Recreate Parallel Coding with Markdown Skills and Sub-Agents

Git WorkTrees enable isolated parallel checkouts for agents to work on tasks without interfering, allowing grids of agents or model competitions (Best Agent) to compare outputs like frontend changes before merging via PRs. Cursor's original implementation spanned 15,000 lines of code handling tree creation, isolation, setup scripts, judging, system reminders, and cleanup for disk bloat from hundreds of trees.
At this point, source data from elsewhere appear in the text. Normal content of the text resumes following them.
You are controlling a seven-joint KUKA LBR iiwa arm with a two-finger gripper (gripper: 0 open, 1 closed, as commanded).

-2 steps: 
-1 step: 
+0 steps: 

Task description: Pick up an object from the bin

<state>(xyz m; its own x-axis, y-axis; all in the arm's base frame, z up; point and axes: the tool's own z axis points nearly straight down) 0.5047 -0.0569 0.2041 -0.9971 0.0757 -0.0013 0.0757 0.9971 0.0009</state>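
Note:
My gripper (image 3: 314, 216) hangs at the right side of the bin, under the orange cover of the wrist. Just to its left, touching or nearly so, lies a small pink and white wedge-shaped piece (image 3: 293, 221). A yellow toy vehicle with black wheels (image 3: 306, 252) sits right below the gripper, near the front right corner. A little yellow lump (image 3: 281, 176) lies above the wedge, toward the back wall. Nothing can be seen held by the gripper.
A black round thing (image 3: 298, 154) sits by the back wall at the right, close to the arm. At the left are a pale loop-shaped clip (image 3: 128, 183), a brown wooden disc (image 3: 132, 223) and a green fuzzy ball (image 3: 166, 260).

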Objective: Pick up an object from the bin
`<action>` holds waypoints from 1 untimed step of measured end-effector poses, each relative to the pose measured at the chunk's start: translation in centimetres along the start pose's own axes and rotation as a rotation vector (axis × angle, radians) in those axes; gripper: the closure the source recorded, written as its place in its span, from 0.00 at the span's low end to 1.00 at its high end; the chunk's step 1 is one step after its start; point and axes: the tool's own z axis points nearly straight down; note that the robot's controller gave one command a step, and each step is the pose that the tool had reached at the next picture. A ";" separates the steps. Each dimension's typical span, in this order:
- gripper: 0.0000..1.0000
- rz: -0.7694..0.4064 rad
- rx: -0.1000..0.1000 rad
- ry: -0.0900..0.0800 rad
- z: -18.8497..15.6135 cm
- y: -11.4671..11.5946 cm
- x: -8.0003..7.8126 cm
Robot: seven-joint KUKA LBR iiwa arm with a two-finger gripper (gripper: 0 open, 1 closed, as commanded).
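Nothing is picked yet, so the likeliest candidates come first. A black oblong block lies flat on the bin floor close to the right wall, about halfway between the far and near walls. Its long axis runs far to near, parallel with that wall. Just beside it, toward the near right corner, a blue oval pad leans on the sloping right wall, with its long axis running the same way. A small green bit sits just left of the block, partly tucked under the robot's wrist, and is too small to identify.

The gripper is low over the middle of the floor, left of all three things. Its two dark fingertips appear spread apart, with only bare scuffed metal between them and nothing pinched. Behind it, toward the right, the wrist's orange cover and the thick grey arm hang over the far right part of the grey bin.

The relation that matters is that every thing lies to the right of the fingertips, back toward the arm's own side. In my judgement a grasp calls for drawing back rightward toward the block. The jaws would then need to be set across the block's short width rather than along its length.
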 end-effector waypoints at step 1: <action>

Replace this with two primitives: agent skills (instruction sets) and sub-agents. The /worktree command (a server-controlled skill prompt) instructs the agent to: create a WorkTree via git (git worktree add), run user-configured setup scripts, operate only inside it (cross-platform: Windows/Linux/macOS paths), and avoid escaping via aggressive reminders like "NEVER work outside this directory." The entire skill is ~200 lines of Markdown.

For Best Agent (/bestagent), a 40-line skill spawns sub-agents per model (e.g., Claude, Grok, Composer, GPT, Opus), each in its own WorkTree. The parent agent waits, then grades outputs in a table, critiques differences (e.g., "These two did the same; Opus added X"), and lets users mix changes (e.g., "Combine Opus UI with GPT logic"). Commands like /apply-worktree merge changes; /delete-worktree cleans up.

This trusts the LLM for isolation (vibes-based vs. hard enforcement) but delivers near-identical UX: isolated edits, PRs, visual diffs.

Gains: Lower Maintenance, Broader Compatibility

Delete 15,000 LoC for an advanced feature used by power users only, freeing engineering time. Users switch to WorkTrees mid-chat via slash command (impossible before due to UI clutter). Multi-repo setups now work seamlessly—agent creates trees per repo, opens multiple PRs. Best Agent judging improves: parent has full sub-agent context for stitching diffs, unlike prior single-model lock-in.

Perceived speed matches native (no actual slowdown), and maintenance iterates via server-side prompts without app updates.

Tradeoffs and Fixes: Reliability via Evals and RL

Cons: Models drift over long sessions (e.g., Haiku often escapes to primary checkout; Composer/Grok better). Feels slower watching tree creation in-chat. Discoverability drops—no dropdown; requires knowing /worktree.

Mitigate with evals using Braintrust and headless Cursor CLI: score if work happened in WorkTree (good) vs. primary (bad). Patterns inform prompt tweaks and system reminders. Add WorkTree tasks to RL pipeline for Composer 3+ (none in Composer 2's thousands of tasks). Share feedback with labs.

Future: Native WorkTrees in Cursor 3.0's agentic UI (chat-optimized, no editor); evals/RL for skills; git-independent primitives (faster, less disk, non-git repos). Mixed forum feedback reflects habit change, but power-user focus prioritizes leanness.